For every line in the material, output its text exactly and exclude any image it holds.
Top of Dataset section
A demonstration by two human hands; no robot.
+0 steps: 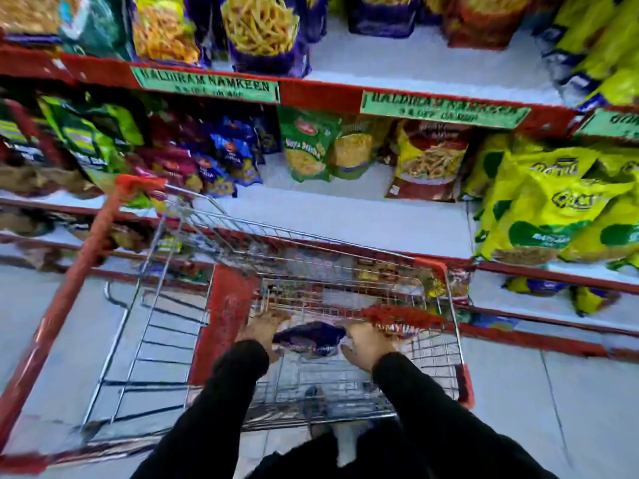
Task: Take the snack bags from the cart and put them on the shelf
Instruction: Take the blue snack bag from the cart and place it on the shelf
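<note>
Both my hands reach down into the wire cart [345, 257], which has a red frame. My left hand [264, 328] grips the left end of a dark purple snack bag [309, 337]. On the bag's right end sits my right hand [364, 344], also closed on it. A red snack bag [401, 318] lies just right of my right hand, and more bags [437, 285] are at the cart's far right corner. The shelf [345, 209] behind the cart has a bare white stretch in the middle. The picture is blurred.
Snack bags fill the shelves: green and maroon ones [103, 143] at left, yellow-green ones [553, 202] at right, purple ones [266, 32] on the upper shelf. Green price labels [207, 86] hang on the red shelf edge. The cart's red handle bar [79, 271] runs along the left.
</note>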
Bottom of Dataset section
**Completed exercise**
A demonstration by two human hands; no robot.
+0 steps: 
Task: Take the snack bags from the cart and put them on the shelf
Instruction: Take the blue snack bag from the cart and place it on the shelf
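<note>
Both my hands reach down into the wire cart [345, 257], which has a red frame. My left hand [264, 328] grips the left end of a dark purple snack bag [309, 337]. On the bag's right end sits my right hand [364, 344], also closed on it. A red snack bag [401, 318] lies just right of my right hand, and more bags [437, 285] are at the cart's far right corner. The shelf [345, 209] behind the cart has a bare white stretch in the middle. The picture is blurred.
Snack bags fill the shelves: green and maroon ones [103, 143] at left, yellow-green ones [553, 202] at right, purple ones [266, 32] on the upper shelf. Green price labels [207, 86] hang on the red shelf edge. The cart's red handle bar [79, 271] runs along the left.
</note>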

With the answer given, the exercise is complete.